Il fatto che Pietro sia definito da tutti un ‘traditore seriale’, sembra non toccare Antonella. “Sono una donna e non una santa. Gli uomini fedeli mi annoiano molto. Credo alla sua fedeltà, ma anche se fosse infedele ‘sti cavoli. Non sono una signorina, sono una donna strafatta, cioè no, voglio dire ‘una donna fatta’. Il periodo dell’adolescenza dove cercavo il fidanzatino del tempo delle mele è passato. A me piacciono i Caravaggio, i Masaniello, evviva! Sennò che pizza”, afferma la Elia.

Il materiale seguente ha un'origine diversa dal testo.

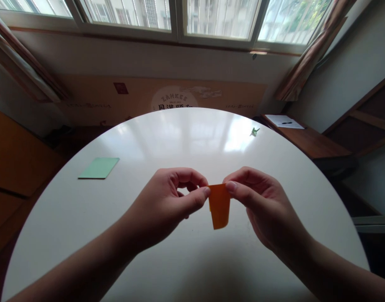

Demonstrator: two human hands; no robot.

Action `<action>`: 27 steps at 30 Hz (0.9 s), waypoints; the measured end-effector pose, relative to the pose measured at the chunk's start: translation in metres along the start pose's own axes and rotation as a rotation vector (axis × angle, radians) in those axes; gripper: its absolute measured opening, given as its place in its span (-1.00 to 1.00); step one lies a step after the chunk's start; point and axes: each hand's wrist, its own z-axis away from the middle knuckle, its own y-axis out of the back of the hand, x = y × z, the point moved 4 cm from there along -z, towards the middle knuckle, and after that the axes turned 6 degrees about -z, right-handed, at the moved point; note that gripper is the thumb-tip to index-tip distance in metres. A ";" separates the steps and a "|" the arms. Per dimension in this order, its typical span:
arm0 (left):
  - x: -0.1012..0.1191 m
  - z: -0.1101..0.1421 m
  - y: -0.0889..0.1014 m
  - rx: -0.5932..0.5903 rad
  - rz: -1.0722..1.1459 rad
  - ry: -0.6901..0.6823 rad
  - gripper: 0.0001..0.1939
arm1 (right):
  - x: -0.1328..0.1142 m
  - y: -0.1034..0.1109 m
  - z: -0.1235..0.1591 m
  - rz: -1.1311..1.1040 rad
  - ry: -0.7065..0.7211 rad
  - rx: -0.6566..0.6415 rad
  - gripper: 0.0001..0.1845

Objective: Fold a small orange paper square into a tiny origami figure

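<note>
An orange piece of paper (220, 207) hangs between my two hands, above the white table. Its upper edge looks folded, and a thin yellow strip shows along its left side. My left hand (171, 197) pinches the top left corner between thumb and forefinger. At the top right corner, the thumb and forefinger of my right hand (263, 205) are closed on the same paper. The back of the paper is turned away from me.
A stack of light green square paper (98, 167) lies on the round white table (167, 142) at the left. Near the far right edge stands a small green folded paper figure (254, 132). Beyond it, a white sheet (282, 121) with a dark pen rests on a brown wooden surface.
</note>
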 end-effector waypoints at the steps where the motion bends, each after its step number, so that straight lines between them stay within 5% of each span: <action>1: 0.000 -0.001 0.000 -0.004 0.003 0.004 -0.84 | 0.000 0.000 -0.001 0.006 0.003 0.004 -0.89; 12: -0.007 -0.007 0.001 0.084 0.106 -0.009 -0.92 | 0.012 -0.004 -0.006 0.046 -0.137 -0.103 -0.78; 27: -0.011 -0.010 -0.005 0.193 0.170 -0.011 -0.78 | 0.010 -0.003 -0.012 0.047 -0.060 -0.056 -0.75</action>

“Per lui ho un reale trasporto, che credo di non aver mai avuto in vita mia per nessun uomo” afferma la opinionista del GFVip, “è l’unico con cui ho pensato di avere un rapporto duraturo”.

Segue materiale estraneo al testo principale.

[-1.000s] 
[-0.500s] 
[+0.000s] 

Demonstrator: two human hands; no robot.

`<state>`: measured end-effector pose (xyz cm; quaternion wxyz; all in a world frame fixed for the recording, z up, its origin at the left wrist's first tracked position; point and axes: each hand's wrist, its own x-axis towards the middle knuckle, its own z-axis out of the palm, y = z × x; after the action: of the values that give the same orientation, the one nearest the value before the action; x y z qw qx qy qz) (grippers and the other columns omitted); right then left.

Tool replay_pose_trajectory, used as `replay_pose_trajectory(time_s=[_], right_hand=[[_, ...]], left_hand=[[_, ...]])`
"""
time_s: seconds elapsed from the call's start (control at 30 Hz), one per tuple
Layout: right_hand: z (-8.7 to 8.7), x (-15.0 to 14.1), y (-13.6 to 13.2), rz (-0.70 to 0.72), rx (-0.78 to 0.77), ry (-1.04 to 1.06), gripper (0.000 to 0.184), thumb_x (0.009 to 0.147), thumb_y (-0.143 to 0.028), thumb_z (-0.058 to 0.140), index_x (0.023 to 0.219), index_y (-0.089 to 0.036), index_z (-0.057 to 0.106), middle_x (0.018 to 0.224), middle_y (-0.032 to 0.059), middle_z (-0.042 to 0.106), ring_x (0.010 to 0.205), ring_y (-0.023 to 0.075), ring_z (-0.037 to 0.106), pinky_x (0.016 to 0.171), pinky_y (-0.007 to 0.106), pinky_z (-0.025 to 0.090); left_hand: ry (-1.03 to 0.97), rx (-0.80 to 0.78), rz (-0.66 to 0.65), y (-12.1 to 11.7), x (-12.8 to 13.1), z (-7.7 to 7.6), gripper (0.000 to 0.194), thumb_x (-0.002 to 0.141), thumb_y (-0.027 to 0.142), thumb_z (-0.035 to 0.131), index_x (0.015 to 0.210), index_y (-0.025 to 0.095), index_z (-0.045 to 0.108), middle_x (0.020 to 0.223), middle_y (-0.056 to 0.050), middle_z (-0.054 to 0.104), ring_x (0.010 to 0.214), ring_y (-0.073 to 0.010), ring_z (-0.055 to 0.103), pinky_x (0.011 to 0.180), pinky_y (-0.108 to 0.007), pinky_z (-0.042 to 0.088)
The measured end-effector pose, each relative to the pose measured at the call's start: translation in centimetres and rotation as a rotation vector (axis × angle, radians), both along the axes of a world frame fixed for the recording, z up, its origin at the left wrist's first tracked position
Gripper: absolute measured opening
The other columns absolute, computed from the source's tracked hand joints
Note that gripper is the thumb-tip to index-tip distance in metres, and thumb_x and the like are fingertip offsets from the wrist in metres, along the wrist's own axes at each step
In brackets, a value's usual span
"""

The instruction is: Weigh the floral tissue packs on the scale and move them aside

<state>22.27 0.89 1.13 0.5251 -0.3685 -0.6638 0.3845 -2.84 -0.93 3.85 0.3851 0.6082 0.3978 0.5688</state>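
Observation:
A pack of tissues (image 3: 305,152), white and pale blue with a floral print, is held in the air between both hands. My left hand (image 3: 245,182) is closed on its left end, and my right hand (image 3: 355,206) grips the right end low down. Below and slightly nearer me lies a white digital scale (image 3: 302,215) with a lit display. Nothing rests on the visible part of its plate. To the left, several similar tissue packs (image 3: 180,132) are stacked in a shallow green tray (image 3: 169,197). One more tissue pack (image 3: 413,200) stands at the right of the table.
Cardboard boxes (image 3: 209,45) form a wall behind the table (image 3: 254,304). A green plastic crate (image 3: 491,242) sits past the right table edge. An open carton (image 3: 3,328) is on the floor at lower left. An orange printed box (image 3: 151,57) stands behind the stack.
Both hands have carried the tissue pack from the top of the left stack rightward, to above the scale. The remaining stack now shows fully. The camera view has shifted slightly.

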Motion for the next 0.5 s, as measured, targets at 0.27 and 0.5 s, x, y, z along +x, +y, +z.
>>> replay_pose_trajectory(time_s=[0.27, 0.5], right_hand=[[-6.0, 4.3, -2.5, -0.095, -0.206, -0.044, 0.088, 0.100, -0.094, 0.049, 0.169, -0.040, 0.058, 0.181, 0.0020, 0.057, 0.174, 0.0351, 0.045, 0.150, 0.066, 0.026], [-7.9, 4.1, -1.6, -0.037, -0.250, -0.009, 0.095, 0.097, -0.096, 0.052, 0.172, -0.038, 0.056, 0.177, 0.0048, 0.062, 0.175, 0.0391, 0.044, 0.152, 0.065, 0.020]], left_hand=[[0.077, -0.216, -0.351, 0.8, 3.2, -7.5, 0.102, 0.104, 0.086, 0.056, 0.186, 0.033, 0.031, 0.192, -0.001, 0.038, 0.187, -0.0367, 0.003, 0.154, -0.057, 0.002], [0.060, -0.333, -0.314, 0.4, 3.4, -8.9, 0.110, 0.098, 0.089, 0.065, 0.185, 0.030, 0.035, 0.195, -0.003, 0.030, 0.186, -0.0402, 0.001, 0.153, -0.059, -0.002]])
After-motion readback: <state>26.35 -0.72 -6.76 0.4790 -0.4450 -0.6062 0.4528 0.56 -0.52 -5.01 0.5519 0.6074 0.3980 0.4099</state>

Vladimir Luxuria le dice allora che in caso può sempre “ricambiare” le presunte ‘corna’. Antonella Elia risponde: “Sono praticamente asessuata, un uomo mi basta e avanza. Io vorrei essere più privata ma nel mio lavoro è difficile esserlo, tutto prima o poi viene fuori, anche la malattia. Io e Pietro siamo tornati insieme dopo due mesi e mezzo senza vederci e sentirci, io non dormivo, al GfVip ero catatonica, uno zombie”.